Host certificates remove the prompt. You sign each server's host key with a host CA, and clients are told once to trust that CA for a domain. After that, connecting to any server whose host key carries a valid CA signature is silent and verified. No fingerprint to eyeball, no first-use gamble. A client trusts the host CA with a single line in known_hosts:
@cert-authority *.example.com ssh-ed25519 AAAA...host_ca_public_key
A user CA signs people's keys so servers know who to let in. A host CA signs servers' keys so people know they reached the real server. They are usually separate key pairs. Servers trust the user CA via the TrustedUserCAKeys directive in sshd_config; clients trust the host CA via a @cert-authority line in known_hosts.
Revocation that actually works
The strongest argument for SSH certificates is what happens when access needs to end. In the authorized_keys model, revocation means visiting every server and deleting a key, and hoping your server inventory is complete. Certificates give you two clean options.
The first is to keep validity windows short. If certificates live for a few hours, revocation is mostly automatic: a compromised or stale certificate expires on its own, and the person simply does not get a new one. This is why short-lived certificates have become the dominant pattern. You pair the CA with an identity provider, the user authenticates, and the CA mints a certificate good for the length of a work session. There is nothing long-lived to steal and nothing to clean up.
The second is a key revocation list (KRL), a compact signed file that names revoked certificates by serial number or key ID. Servers consult it on every login through the RevokedKeys directive, so you can kill a specific certificate immediately without waiting for it to expire. Short lifetimes and a KRL together cover both the routine case and the emergency.
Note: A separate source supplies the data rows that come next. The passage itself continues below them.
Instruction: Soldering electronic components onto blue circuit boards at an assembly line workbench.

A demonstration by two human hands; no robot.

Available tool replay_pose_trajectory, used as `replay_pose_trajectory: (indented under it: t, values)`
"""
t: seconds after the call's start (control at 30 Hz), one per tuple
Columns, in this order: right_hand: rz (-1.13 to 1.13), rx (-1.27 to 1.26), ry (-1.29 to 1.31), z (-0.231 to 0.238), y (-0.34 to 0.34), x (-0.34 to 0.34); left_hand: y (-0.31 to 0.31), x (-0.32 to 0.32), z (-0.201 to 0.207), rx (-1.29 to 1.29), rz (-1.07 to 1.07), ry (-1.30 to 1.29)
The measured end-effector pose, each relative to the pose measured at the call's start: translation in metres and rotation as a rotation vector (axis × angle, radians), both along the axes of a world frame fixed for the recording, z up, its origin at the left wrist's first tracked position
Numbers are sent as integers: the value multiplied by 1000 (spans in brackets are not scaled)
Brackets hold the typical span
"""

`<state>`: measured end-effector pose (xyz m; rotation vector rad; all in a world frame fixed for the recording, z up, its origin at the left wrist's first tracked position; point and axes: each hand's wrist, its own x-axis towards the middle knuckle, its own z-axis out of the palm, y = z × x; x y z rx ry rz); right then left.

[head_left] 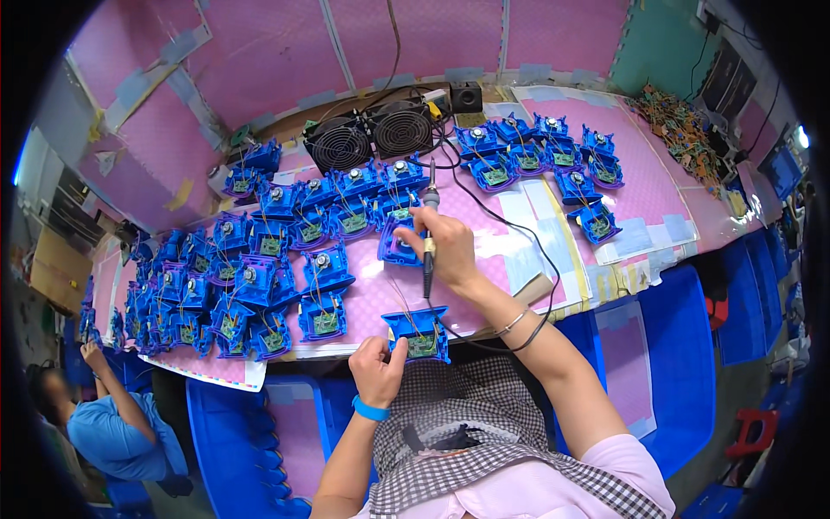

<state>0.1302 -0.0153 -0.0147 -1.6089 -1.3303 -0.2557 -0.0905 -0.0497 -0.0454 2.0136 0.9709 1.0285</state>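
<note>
My left hand [378, 370] grips the left edge of a blue plastic housing [442, 344] with a green circuit board and thin wires, at the table's front edge. In my right hand [450, 251] is a soldering iron [431, 195], held upright with its tip pointing to the far side. Just left of that hand is another blue housing [393, 249]; whether my fingertips touch it I cannot tell. Several more blue housings [327, 270] with boards and round metal parts stand in rows across the left of the table.
Two black fans [402, 131] stand at the back. The iron's black cord [534, 227] loops over my right forearm. More housings [564, 157] and a pile of circuit boards [679, 138] lie to the right. Blue bins [683, 363] flank me below. A person [121, 428] works at far left.
</note>
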Motion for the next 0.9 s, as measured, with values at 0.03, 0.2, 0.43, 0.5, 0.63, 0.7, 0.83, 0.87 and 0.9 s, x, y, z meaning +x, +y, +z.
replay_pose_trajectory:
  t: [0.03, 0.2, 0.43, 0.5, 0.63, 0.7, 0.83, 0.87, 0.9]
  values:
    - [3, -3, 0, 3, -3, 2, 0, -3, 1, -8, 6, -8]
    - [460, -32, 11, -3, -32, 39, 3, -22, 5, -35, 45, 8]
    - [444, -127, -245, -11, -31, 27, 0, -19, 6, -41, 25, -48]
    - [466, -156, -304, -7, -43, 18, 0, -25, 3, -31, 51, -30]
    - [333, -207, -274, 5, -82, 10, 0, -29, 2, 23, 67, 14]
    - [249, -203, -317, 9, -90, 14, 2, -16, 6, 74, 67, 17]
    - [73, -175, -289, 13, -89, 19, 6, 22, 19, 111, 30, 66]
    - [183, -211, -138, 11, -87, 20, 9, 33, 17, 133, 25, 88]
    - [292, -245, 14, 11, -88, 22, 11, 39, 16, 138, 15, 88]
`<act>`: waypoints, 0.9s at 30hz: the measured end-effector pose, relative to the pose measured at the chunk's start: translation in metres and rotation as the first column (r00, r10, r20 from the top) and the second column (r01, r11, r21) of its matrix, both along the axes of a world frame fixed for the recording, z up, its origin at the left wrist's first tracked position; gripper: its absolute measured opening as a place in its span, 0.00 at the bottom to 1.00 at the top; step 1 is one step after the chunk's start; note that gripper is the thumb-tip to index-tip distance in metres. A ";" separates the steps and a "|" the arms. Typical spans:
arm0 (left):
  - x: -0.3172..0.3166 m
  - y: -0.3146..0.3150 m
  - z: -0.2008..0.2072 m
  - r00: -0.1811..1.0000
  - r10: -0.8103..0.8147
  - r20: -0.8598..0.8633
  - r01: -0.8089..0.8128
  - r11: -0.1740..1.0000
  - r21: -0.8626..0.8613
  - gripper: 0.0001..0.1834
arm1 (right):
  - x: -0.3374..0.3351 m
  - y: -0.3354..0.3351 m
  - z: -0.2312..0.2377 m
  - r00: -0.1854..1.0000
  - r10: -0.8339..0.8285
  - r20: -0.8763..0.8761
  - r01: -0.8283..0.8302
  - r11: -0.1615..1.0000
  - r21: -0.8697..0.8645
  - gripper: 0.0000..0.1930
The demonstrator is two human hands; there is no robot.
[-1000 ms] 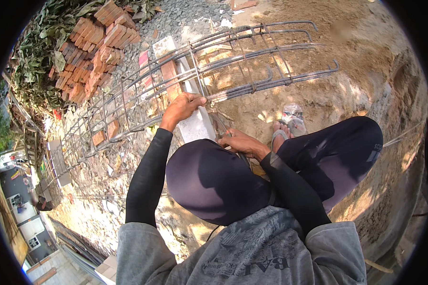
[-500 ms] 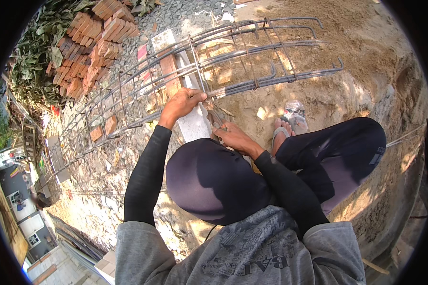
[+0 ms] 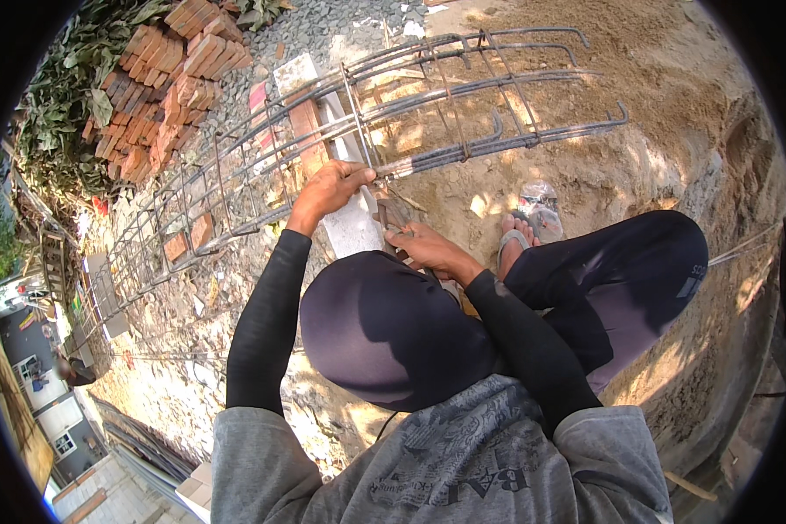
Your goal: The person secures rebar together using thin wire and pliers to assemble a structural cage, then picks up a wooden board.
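A long cage of steel reinforcing bars [image 3: 463,155] runs diagonally in front of me, with square stirrups around its lengthwise bars. My left hand [image 3: 327,196] is closed on the near lower bar, thumb and fingers pinching where a stirrup [image 3: 359,125] meets it. Just to the right and nearer to me, my right hand [image 3: 435,251] is wrapped round a rusty hand tool [image 3: 393,210] that looks like pincers. Its head points up to the bar beside my left fingertips. Any thin wire at that joint is too small to make out. My bent left knee [image 3: 393,327] hides the tool's lower end.
A pale block [image 3: 354,229] and a reddish-brown brick piece [image 3: 309,131] lie under the cage. Stacked bricks [image 3: 170,87] stand far left beside leafy branches. My right foot [image 3: 515,234] in a sandal rests near a clear plastic bag [image 3: 540,210]. Sand and gravel surround the cage.
The view has shifted very slightly. My left hand keeps its hold on the bar, and my right hand with the tool stays at nearly the same spot.
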State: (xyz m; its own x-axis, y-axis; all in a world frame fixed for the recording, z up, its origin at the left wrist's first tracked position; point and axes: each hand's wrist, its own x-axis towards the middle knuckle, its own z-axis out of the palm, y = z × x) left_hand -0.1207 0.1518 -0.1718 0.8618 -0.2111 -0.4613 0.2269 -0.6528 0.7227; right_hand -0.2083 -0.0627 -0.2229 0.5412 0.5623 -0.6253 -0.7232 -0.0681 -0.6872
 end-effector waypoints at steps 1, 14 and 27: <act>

Where certificates are the right call, and where they are not
| Situation | Better fit |
|---|---|
| One personal server, one key | Plain authorized_keys. A CA is overhead you do not need. |
| A fleet of servers and more than a few people | User and host certificates. The revocation and audit story pays for itself. |
| Contractors or time-boxed access | Short-lived certificates tied to an identity provider. |
| You cannot protect the CA private key well | Reconsider. A leaked CA key signs valid access to everything that trusts it. |
That last row is the real cost. A certificate model concentrates trust in the CA private key. If that key leaks, an attacker can mint valid credentials for every server in the fleet, which is a far worse outcome than a single stolen user key. The CA belongs in a hardware security module or an offline signer with strict access controls, and the host CA and user CA should be separate so a compromise of one does not hand over the other.
The pattern here is the same one that runs through good security engineering generally, and the same instinct behind how we think about key management at Haven: prefer signed, expiring, attributable credentials over a static list of long-lived secrets that nobody is responsible for cleaning up. The flat allow list feels simpler until the day you need to prove who has access and discover that no single place knows the answer.